A mission from the International Monetary Fund (IMF) which visited Benin, focused on the repercussions of the closure of the borders with Niger. According to the institution, the robust performance of the Beninese economy in the first half of this year suffered the repercussions of ECOWAS sanctions against Niger. Added to this are the consequences linked to the rise in prices of contraband gasoline. But it also highlights the future contributions of Benin’s development partners as well as the efforts of the authorities to contain the budget deficit. The mission stayed in Cotonou from September 6 to 12, 2023. It was led by Constant Lonkeng with the aim of evaluating the recent development of the Beninese economy and assessing the progress made within the framework of Benin’s commitments under the its economic and financial program supported by the IMF. The IMF Executive Board approved for the benefit of Benin, on July 8, 2022, a new mixed extended credit facility (MEDC)/extended credit facility (ECF) agreement in the amount of $638 million, equivalent to 391% of the quota, to help meet urgent financing needs and support the country’s progress towards achieving the Sustainable Development Goals. The second review of the program was concluded in May 2023.

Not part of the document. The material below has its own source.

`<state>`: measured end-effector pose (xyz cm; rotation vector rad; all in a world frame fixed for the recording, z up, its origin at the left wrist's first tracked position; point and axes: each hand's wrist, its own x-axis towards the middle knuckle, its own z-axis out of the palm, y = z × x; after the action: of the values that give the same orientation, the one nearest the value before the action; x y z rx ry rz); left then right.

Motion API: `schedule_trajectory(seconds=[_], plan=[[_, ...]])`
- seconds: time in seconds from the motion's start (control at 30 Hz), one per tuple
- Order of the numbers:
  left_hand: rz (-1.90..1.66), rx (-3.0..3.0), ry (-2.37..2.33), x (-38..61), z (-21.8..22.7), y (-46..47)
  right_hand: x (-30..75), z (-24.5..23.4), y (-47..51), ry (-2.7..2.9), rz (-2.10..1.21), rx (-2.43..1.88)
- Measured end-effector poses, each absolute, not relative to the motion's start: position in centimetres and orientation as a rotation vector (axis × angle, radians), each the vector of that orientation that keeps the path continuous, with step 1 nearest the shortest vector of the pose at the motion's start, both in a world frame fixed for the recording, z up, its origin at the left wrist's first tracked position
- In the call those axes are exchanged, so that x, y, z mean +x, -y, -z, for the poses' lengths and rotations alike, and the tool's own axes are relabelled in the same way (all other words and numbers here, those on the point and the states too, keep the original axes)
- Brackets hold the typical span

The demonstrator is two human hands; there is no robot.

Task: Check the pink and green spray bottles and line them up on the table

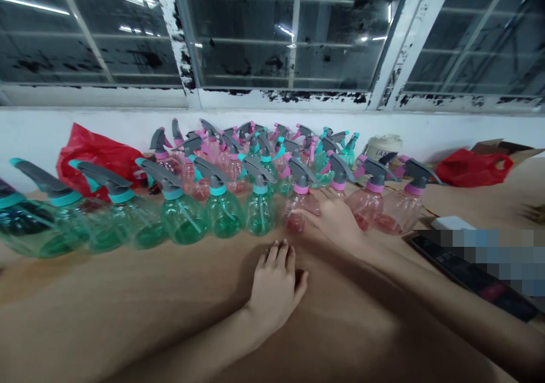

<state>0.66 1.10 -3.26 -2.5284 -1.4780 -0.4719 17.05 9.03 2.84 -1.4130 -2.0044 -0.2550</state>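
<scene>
My left hand (275, 286) rests palm down on the brown tabletop, fingers stretched out, holding nothing. Farther forward, my right hand (338, 218) is at a pink spray bottle (298, 202) with a grey trigger head. Its thumb lies across the bottle's front and its fingers reach around the right side, partly hidden. That bottle stands upright in a front row. To its left are several green spray bottles, the nearest being a green one (260, 213) with a turquoise collar. Right of my hand stand more pink bottles, among them one pink spray bottle (400, 208) at the row's end.
Behind the row is a cluster of more pink and green spray bottles (234, 170). A red plastic bag (97, 156) lies at left, another red bag (472, 167) beside a cardboard box at right. A white tub (384, 144) stands by the wall. A phone (472, 278) lies at right.
</scene>
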Motion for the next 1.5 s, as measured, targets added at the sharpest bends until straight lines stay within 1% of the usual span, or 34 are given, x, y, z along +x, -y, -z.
schedule_trajectory(seconds=[0.37,0.57,0.8,0.93,1.07,1.27,1.5], plan=[[0.470,-2.559,1.434,0.5,3.1,-1.3,17.0,-3.5,-8.9,2.019,0.202,-1.400],[0.490,-2.557,1.413,0.4,3.1,-1.3,20.6,-4.6,-6.3,1.901,0.134,-1.340],[0.523,-2.545,1.392,0.3,2.9,-1.4,24.5,-4.1,-5.7,1.779,0.367,-1.661],[0.540,-2.532,1.367,0.2,2.9,-1.5,23.0,-4.5,-6.6,1.746,0.380,-1.873],[0.537,-2.546,1.353,0.0,2.9,-1.6,21.6,-4.8,-7.9,1.799,0.379,-1.963],[0.589,-2.680,1.348,-0.2,2.5,-1.5,22.1,-4.8,-8.1,1.868,0.357,-1.941],[0.795,-2.803,1.458,1.4,1.3,-1.1,23.5,-5.1,-3.4,2.003,0.231,-1.824]])
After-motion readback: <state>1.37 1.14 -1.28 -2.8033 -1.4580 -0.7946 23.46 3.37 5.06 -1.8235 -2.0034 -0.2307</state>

At the end of the visit, Mr. Lonkeng made the following statement:

“After strong GDP growth in the first half (6.3 percent), the Beninese economy is facing shocks linked to the closure of the border with Niger following regional sanctions following the recent coup d’état in this country. Rising pump prices in Nigeria have also caused significant increases in the price of contraband gasoline in Benin (by around 60%), putting pressure on inflation.

“After the accommodation of recent years, fiscal consolidation is underway, supported by tax revenues. Budgetary support from development partners should be greater than expected this year, which could provide room for additional spending in these difficult times.

“Work under the 2024 finance bill for management is underway, in line with the Government’s general objective of converging towards the community standard limiting the deficit to a maximum of 3 percent of GDP by 2025 The authorities are also developing a medium-term revenue mobilization strategy to support fiscal consolidation while meeting Benin’s important development needs.

“The authorities have requested support from the IMF under the new Sustainability and Resilience Fund (FRD). In this context, the IMF team – joined by experts from Global Center on Adaptation (GCA) – explored the authorities’ climate agenda with various national stakeholders.

“The mission met the Minister of State, Minister of Economy and Finance, in charge of Cooperation Mr. Wadagni, the Minister of State, Minister of Development and Coordination of Government Action Mr. Bio Tchané, the Minister of Justice, Minister of Justice and Legislation Mr. Detchenou, the Minister of Social Affairs and Microfinance Ms. Tognifodé, the National Director of the Central Bank of West African States Mr. Assilamehoo, and other senior officials. The team also met with representatives of the donor community, the banking association, civil society, the private sector, and the association of women entrepreneurs.

“The IMF team would like to thank the authorities and the various stakeholders for their warm hospitality and for the open and constructive discussions. The team plans to return to Cotonou later this year for the third review of the program and for FRD considerations.”